** Opening Available data block **
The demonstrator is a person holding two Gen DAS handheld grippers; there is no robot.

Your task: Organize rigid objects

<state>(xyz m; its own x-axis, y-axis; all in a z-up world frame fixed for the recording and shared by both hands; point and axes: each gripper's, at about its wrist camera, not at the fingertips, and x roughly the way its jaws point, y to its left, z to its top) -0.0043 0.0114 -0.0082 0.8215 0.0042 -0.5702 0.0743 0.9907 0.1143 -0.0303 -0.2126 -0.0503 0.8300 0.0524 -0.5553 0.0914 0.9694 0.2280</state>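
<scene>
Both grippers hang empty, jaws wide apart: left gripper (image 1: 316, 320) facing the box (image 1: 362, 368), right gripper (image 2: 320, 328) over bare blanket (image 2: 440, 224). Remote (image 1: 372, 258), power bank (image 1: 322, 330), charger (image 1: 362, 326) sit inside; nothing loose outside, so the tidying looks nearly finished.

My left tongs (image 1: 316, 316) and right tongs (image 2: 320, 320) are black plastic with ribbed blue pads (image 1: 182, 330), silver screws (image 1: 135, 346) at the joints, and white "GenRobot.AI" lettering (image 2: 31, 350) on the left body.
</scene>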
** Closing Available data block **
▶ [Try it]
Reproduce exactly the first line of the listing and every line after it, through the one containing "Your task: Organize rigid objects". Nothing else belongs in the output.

▶ [Problem solution]
The demonstrator is a person holding two Gen DAS handheld grippers; there is no robot.

Your task: Organize rigid objects

Nothing else belongs to this exercise.